DATA SEGMENT –
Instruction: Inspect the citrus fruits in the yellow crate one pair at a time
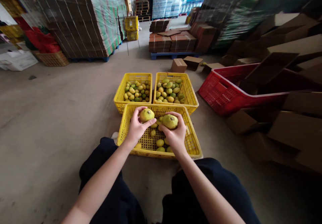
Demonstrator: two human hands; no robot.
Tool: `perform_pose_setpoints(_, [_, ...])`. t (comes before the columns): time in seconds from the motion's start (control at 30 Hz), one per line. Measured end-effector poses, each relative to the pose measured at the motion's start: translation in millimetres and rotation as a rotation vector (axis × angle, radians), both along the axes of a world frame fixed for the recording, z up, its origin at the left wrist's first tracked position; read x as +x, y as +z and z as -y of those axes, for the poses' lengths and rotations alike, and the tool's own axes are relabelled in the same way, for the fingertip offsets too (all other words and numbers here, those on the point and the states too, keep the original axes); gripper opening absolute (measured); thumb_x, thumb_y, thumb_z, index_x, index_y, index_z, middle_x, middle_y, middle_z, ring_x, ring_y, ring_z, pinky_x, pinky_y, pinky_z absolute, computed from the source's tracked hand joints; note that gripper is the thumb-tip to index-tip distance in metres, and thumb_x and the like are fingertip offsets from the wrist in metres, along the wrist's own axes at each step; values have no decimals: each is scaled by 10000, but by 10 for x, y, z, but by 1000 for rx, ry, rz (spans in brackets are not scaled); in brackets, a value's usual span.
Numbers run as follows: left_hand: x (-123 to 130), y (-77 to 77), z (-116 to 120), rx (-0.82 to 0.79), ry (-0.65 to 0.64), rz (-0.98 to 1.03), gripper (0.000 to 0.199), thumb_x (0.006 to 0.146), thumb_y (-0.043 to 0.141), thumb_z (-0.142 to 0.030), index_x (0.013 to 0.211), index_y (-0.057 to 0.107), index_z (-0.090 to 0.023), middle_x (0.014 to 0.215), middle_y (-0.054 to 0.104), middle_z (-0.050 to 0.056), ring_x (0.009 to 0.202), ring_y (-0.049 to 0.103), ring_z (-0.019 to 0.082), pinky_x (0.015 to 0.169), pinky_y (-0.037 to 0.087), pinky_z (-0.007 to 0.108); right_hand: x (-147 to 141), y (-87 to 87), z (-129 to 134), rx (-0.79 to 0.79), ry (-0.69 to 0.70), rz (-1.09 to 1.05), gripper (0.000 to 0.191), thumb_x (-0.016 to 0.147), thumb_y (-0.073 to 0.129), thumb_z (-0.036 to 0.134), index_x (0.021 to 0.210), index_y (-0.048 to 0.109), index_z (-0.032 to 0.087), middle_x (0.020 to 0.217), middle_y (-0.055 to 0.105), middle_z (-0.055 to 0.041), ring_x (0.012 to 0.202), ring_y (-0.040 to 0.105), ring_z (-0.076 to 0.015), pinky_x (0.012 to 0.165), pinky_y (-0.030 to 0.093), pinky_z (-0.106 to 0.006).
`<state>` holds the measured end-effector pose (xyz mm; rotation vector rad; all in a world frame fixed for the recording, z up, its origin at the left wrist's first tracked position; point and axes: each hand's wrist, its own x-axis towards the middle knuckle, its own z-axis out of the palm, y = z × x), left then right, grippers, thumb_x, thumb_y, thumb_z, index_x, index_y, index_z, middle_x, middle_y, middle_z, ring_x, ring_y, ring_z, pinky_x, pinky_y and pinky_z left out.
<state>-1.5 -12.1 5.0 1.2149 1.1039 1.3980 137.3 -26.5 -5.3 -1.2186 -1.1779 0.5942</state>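
Observation:
My left hand is closed around a rounded yellow-green fruit with a brown stem end facing me. In my right hand is a longer, lumpy yellow-green fruit, its brown stem end also turned my way. Both hands hover over the near yellow plastic crate, which stands crosswise between my legs. Several loose fruits lie on its perforated floor, some partly hidden under my right hand and wrist.
Beyond it, a left yellow crate and a right yellow crate hold many yellow and green fruits. To the right stands a red crate among cardboard boxes. Flattened cartons lie on a blue pallet ahead.

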Motion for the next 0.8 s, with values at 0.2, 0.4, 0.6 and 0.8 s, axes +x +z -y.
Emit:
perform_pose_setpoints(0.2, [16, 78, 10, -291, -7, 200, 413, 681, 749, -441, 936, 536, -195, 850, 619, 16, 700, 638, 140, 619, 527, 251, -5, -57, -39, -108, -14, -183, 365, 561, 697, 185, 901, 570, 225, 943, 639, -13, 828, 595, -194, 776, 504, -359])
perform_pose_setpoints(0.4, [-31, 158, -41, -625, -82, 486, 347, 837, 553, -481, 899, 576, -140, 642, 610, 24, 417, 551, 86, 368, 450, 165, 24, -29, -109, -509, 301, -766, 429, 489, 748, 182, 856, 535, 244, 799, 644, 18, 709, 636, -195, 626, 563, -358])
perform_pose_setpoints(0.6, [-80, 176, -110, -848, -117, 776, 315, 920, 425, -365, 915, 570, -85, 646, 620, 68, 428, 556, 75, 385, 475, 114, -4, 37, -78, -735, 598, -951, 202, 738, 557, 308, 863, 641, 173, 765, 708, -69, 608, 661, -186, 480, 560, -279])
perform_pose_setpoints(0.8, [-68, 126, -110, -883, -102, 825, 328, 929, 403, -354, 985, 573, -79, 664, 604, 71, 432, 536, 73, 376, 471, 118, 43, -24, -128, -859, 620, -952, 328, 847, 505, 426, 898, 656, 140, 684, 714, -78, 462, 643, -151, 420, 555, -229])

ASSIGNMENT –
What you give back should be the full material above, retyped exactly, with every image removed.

WRITTEN RESPONSE –
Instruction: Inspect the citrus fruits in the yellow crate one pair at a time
Demonstrator: two human hands; no robot.
Tool: `perform_pose_setpoints(_, [_, ...])`. t (comes before the columns): time in seconds from the motion's start (control at 30 Hz), one per line. Measured end-effector poses, each relative to the pose measured at the motion's start: translation in millimetres and rotation as a rotation vector (axis × angle, radians), both along the axes of a world frame fixed for the recording, z up, its origin at the left wrist's first tracked position; read x as +x, y as +z and z as -y of those axes, for the poses' lengths and rotations alike, and the tool's own axes are relabelled in the same way, for the fingertip offsets too (all other words and numbers here, those on the point and the states too, keep the original axes); gripper opening absolute (measured); thumb_x, thumb_y, thumb_z, index_x, index_y, index_z, middle_x, middle_y, middle_z, ring_x, ring_y, ring_z, pinky_x, pinky_y, pinky_z absolute, computed from the source's tracked hand joints; note that gripper is the thumb-tip to index-tip distance in metres, and thumb_x and the like are fingertip offsets from the wrist in metres, along the wrist's own axes at each step; values have no decimals: each is scaled by 10000, but by 10 for x, y, z, but by 1000 for rx, ry, rz (spans in brackets are not scaled); in brackets, a value's usual span.
Numbers run as follows: left_hand: x (-123 to 130), y (-77 to 77), z (-116 to 120), rx (-0.82 to 0.79), ry (-0.65 to 0.64), rz (-0.98 to 1.03), gripper (0.000 to 0.199), thumb_x (0.006 to 0.146), thumb_y (-0.043 to 0.141), thumb_z (-0.142 to 0.030), index_x (0.013 to 0.211), index_y (-0.057 to 0.107), index_z (-0.090 to 0.023), middle_x (0.014 to 0.215), middle_y (-0.054 to 0.104), middle_z (-0.050 to 0.056), ring_x (0.009 to 0.202), ring_y (-0.049 to 0.103), ring_z (-0.019 to 0.082), pinky_x (0.015 to 0.169), pinky_y (-0.037 to 0.087), pinky_z (-0.007 to 0.108); right_hand: x (-147 to 141), y (-87 to 87), z (-129 to 134), rx (-0.79 to 0.79), ry (-0.69 to 0.70), rz (-1.09 to 1.05), gripper (0.000 to 0.191), thumb_x (-0.016 to 0.147), thumb_y (-0.073 to 0.129), thumb_z (-0.036 to 0.134), index_x (0.021 to 0.210), index_y (-0.048 to 0.109), index_z (-0.032 to 0.087), middle_x (0.020 to 0.217), middle_y (-0.055 to 0.105), middle_z (-0.055 to 0.041), ring_x (0.012 to 0.202), ring_y (-0.040 to 0.105), ring_z (-0.076 to 0.015), pinky_x (0.012 to 0.165), pinky_y (-0.030 to 0.093), pinky_z (-0.106 to 0.006).
`<state>` holds the measured end-effector pose (xyz mm; rotation vector rad; all in a world frame fixed for the recording, z up, its origin at the left wrist's first tracked position; point and axes: each hand's wrist, its own x-axis towards the middle knuckle, its own z-axis out of the palm, y = z × x), left then right, grippers, thumb_x, thumb_y, thumb_z, index_x, index_y, index_z, middle_x, middle_y, middle_z, ring_x, ring_y, ring_z, pinky_x, pinky_y and pinky_z left out.
<state>-1.5 -12.1 5.0 1.2149 1.1039 1.3980 137.3 -26.5 -5.3 -1.2186 -1.1779 0.5942</state>
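Observation:
My left hand is closed around a rounded yellow-green fruit with a brown stem end facing me. In my right hand is a longer, lumpy yellow-green fruit, its brown stem end also turned my way. Both hands hover over the near yellow plastic crate, which stands crosswise between my legs. Several loose fruits lie on its perforated floor, some partly hidden under my right hand and wrist.
Beyond it, a left yellow crate and a right yellow crate hold many yellow and green fruits. To the right stands a red crate among cardboard boxes. Flattened cartons lie on a blue pallet ahead.
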
Motion for the next 0.8 s, with values at 0.2, 0.4, 0.6 and 0.8 s, axes +x +z -y.
Emit:
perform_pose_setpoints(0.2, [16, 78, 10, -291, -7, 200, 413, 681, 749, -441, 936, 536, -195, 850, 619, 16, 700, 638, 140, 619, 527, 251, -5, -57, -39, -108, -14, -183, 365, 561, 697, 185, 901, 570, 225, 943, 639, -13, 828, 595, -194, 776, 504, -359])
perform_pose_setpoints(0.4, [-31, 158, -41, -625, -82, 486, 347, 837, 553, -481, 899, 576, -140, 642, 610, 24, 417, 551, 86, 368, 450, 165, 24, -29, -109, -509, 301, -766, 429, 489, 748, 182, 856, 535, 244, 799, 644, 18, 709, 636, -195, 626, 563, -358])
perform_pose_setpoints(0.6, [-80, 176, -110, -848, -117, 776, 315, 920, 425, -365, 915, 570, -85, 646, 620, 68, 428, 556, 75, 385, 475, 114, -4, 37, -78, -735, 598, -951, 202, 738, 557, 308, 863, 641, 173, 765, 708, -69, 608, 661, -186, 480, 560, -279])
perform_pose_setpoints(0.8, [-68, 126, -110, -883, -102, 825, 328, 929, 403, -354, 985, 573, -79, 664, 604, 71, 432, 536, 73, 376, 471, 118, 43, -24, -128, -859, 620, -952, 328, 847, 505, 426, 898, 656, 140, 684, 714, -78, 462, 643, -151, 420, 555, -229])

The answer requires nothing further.